1. Sign up for a CAPTCHA solving service (e.g., Capsolver).
2. Get your API key from the service.
3. Set the API key in your environment:

   ```bash
   export CAPSOLVER_API_KEY=your_capsolver_api_key
   ```

   Or add it to your `.env` file:

   ```
   CAPSOLVER_API_KEY=your_capsolver_api_key
   ```

The library will automatically use this service when it encounters a CAPTCHA.

### Using the Cloud Function Worker

To use the deployed worker in your code:

```python
import os
from sl_sources.http import cloud_function_request
from sl_sources.models import SearchInput, SOURCE_TYPES, ENTITY_TYPES

async def use_cloud_worker():
    search_input = SearchInput(
        query="artificial intelligence",
        num_results=5,
        source_type=SOURCE_TYPES.GOOGLE_SCHOLAR,
        entity_types=[ENTITY_TYPES.WORK]
    )
    
    results = await cloud_function_request("search", search_input.dict())
    
    for result in results:
        full_content = await cloud_function_request("download", {"search_result": result})
        print(f"Downloaded content for {result['name']}: {full_content[:100]}...")

# Run the async function
import asyncio
asyncio.run(use_cloud_worker())
```

This setup allows you to offload resource-intensive tasks to the cloud, enabling better scalability for large data collection projects.

## Publishing to PyPI

If you've made improvements to `sl_sources` or are maintaining your own fork, you might want to publish it to PyPI. Here's how to do that:

1. **Prepare Your Project**

   Ensure your project structure is correct and you have a `setup.py` file.

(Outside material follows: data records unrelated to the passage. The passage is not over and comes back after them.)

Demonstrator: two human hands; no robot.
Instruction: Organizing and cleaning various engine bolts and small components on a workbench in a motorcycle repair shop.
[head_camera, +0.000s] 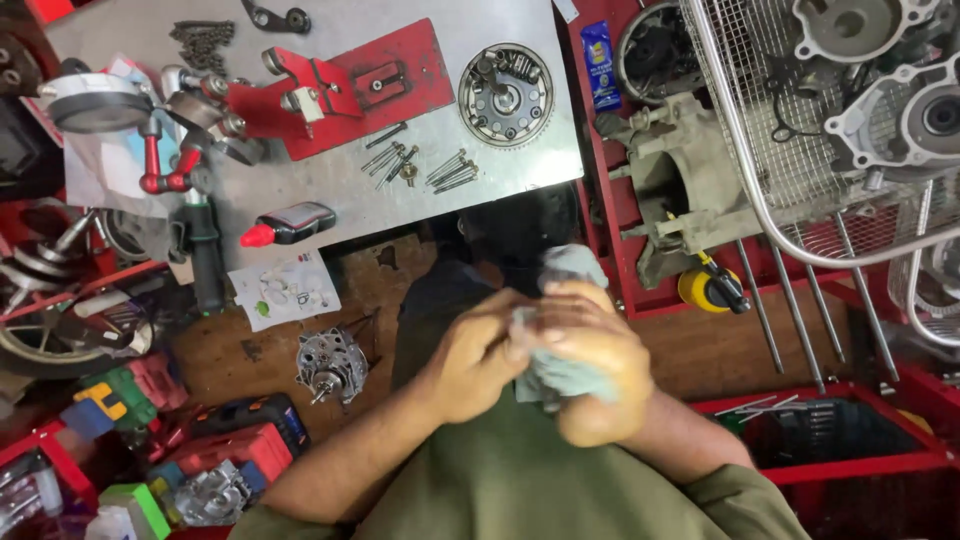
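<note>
— Hands first: where are they?

— Both meet low in the middle of the view. The right hand (590, 365) has its fingers (580, 315) curled tight around a grey-blue cloth (565, 375), and the left hand (480, 355) presses against the same cloth from the other side, its fingers pinched on the fabric.

— And the cloth itself?

— Bunched between the two palms, one end sticking up above the right hand, held over the person's olive-green lap, well below the counter (300, 205).

— What lies on the counter?

— A round toothed engine part (506, 96), a loose cluster of bolts (420, 165), a red metal plate (350, 90) and a small black bottle with a red tip (290, 225) — none of them touched. A wire basket (780, 160) of grey engine casings sits to the right.
</note>
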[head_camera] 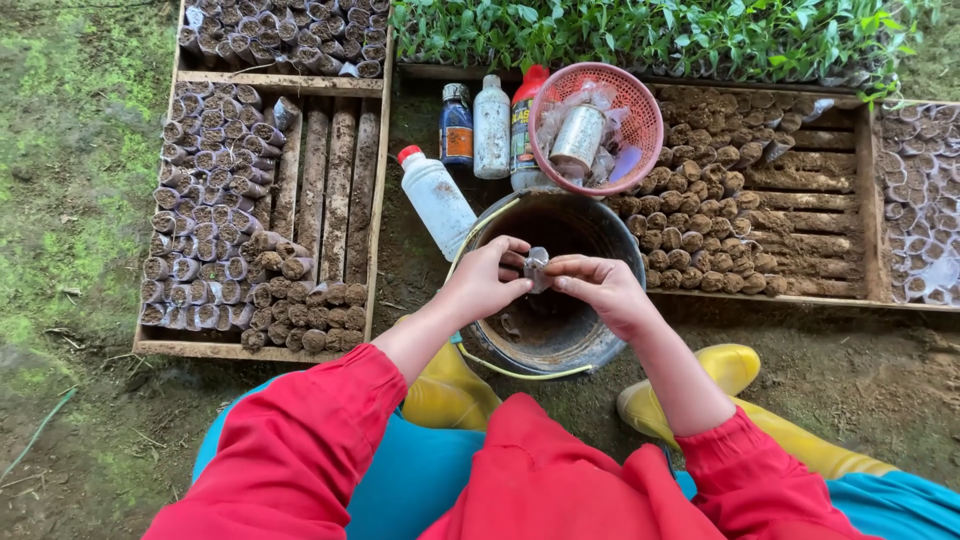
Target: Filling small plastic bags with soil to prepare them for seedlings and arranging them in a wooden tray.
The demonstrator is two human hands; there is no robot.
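Note:
My left hand [485, 280] and my right hand [600, 290] meet over a dark metal bucket [590, 345] that stands on the soil between my yellow boots. Together they pinch a small clear plastic seedling bag [537, 266], fingers of both hands closed on it. The bag hangs just above the bucket's mouth. What is inside the little bag is too small to tell. My sleeves are red.
A wooden tray [255, 348] at left holds several soil-filled bags. Another tray [800, 300] lies at right. Behind the bucket stand a white bottle [437, 200], more bottles [490, 125] and a red basket [640, 110] holding a can. Green seedlings [640, 30] grow beyond.

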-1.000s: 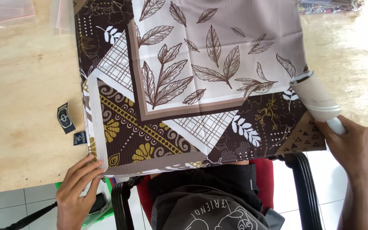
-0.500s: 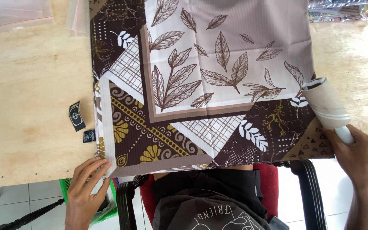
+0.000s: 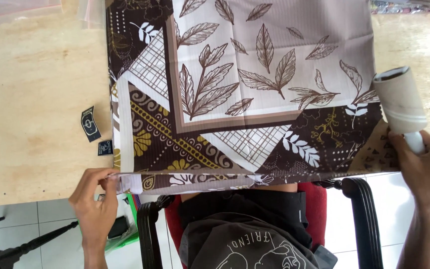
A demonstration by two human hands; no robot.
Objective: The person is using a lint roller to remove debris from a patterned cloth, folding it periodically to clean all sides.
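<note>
Patterned cloth [image 3: 245, 94] covers pale wooden table [image 3: 36, 89].

two black tags [image 3: 90, 123] on table [image 3: 36, 89]

cloth [image 3: 255, 89]: far part cut off by the top edge; near edge hangs over the table [image 3: 31, 99] rim, hiding the lap beneath.
table: runs out past the left, right and top edges; its middle is covered by the cloth.
roller [image 3: 400, 102]: handle hidden inside the right hand [image 3: 421, 164].
left hand [image 3: 95, 199]: fingertips partly tucked under the cloth corner; forearm cut off by the bottom edge.
labels [image 3: 90, 123]: two small dark tags left of the cloth, print too small to tell.
bag [image 3: 406, 6]: far right, mostly cut off by the top edge.
chair [image 3: 362, 219]: arms and red seat largely hidden by the body.
</note>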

2. **Update Version Number**

   In your `setup.py` or `__init__.py`, update the version number.

3. **Create Distribution Files**

   ```bash
   python setup.py sdist bdist_wheel
   ```

4. **Upload to PyPI**

   First, install twine if you haven't:
   ```bash
   pip install twine
   ```

   Then, upload your distribution:
   ```bash
   twine upload dist/*
   ```

   You'll be prompted for your PyPI credentials.

5. **Verify the Upload**

   Check your package page on PyPI to ensure everything looks correct.

Alternatively, you can use this one-liner to build and upload:

```bash
rm -rf dist && python setup.py sdist bdist_wheel && twine upload dist/*
```

Remember to increment your version number each time you publish an update.